La noche. La fauna de los ansiosos. La noche en la calle Aramberri no solo es vigilancia; es, sobre todo, deseo. La Alameda se puebla de fauna de ansiosos sexuales. El asfalto se convierte en pasarela de cuerpos desafían la biología y la moral del reino.
Travestis con tacones desafían los baches de Villagrán, homosexuales buscan un encuentro rápido bajo la sombra de un fresno enfermo, buscadores de placer circulan en coches lentos, con las luces bajas, como tiburones en un mar de neón barato.
El Monterrey persignado de día y se desabrocha el cinturón de noche. Hombres buscando a otros hombres en la oscuridad, en una danza de sombras donde el anonimato es la única protección contra el prejuicio.
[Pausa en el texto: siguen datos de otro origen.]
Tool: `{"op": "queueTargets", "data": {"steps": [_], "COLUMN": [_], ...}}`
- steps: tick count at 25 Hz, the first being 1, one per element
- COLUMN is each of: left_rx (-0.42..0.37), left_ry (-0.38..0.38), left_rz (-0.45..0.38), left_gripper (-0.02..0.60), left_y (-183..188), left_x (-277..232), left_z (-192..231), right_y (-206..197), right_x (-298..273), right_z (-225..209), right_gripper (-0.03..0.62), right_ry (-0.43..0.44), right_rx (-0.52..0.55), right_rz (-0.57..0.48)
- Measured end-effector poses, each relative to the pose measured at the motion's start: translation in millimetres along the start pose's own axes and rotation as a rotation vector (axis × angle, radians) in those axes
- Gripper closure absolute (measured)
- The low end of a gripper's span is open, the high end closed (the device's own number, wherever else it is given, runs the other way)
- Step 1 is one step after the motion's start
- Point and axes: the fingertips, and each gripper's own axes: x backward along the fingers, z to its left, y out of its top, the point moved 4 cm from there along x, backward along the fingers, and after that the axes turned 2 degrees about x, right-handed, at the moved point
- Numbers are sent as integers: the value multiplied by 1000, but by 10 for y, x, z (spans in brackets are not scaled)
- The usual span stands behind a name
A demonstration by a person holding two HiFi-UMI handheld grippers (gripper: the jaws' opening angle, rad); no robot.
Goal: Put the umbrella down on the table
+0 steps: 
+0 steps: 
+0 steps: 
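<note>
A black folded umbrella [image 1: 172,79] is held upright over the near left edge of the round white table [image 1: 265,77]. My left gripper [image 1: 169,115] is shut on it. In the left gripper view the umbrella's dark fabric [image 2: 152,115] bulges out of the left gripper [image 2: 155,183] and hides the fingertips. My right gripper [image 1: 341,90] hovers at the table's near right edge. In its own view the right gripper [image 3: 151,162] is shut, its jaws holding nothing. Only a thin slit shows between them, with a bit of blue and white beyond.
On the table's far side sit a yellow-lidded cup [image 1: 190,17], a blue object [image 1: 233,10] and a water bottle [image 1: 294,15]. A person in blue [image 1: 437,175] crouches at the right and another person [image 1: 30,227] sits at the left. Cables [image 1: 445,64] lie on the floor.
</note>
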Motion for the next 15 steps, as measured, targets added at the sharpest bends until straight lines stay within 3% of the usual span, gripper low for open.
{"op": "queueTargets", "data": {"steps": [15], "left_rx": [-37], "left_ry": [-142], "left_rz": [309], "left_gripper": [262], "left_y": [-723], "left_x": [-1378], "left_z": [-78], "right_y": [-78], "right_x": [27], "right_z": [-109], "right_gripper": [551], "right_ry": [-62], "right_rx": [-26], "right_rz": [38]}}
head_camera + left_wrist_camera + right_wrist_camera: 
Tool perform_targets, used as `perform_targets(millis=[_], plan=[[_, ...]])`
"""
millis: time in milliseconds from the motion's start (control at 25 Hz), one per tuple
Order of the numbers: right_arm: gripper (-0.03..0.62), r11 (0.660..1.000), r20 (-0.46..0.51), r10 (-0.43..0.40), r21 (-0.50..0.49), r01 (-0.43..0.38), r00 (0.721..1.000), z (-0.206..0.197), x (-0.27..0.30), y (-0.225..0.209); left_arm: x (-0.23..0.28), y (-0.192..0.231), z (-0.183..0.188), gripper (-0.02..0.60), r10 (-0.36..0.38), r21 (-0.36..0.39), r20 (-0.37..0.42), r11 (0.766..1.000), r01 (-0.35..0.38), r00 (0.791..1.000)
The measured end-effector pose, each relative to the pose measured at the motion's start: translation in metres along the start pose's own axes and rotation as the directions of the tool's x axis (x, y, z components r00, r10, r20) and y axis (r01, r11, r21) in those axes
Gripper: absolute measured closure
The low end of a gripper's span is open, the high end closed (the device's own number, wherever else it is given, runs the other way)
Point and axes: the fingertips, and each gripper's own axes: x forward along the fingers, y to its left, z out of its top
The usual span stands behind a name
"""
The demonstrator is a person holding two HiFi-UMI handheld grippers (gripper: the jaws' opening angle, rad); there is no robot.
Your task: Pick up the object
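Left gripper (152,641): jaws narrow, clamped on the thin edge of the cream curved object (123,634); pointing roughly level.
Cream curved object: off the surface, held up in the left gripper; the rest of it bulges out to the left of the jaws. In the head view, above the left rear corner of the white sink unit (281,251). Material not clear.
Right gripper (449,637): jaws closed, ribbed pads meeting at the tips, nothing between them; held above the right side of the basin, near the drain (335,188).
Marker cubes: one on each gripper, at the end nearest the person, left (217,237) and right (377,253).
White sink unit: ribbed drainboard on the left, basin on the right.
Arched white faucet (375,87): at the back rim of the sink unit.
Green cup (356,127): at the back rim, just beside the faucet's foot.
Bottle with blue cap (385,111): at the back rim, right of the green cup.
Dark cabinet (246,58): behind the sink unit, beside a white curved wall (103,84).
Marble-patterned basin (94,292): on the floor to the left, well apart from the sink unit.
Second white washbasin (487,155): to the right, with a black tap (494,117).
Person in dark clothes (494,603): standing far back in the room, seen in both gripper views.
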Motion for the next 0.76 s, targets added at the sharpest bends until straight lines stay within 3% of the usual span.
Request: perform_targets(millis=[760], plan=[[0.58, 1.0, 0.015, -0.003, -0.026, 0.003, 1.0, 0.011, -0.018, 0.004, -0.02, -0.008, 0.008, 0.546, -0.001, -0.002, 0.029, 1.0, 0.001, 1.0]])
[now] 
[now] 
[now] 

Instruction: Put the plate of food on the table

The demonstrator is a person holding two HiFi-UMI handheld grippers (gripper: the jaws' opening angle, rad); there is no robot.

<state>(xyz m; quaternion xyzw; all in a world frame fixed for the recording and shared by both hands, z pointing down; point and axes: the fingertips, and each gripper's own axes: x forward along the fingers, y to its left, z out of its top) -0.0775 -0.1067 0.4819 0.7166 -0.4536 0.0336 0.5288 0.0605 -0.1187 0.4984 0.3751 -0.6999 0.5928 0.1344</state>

La “fauna” es diversa. Hay una urgencia eléctrica en el ambiente. Los “ansiosos” no buscan amor, buscan confirmación. El contacto carnal en la Alameda es acto de resistencia política, aunque ellos no lo sepan. En una ciudad se castiga la diferencia, el intercambio de fluidos en un callejón es grito de guerra.
Ciudad irreconocible
No hay juicio, solo registro. La Alameda es el gran teatro de la desigualdad. Desde el alba de los constructores de Chiapas hasta el neón de los travestis de Aramberri, todo es parte de lo mismo: la necesidad de ser, de comer, de tocar.
En la Alameda el “nosotros” es concepto elástico. Lugar donde los invasores se vuelven ciudadanos a través del trabajo, y donde los ciudadanos se vuelven invasores a través del deseo prohibido. Corazón latente de un Monterrey preferido mirar hacia el Cerro de la Silla, pero respira a través de sus pulmones cansados, llenos de polvo de cemento y perfume barato.
La Alameda sigue ahí. Mañana, a las seis, las camionetas volverán. Y el ciclo de la carne y el ladrillo comenzará de nuevo.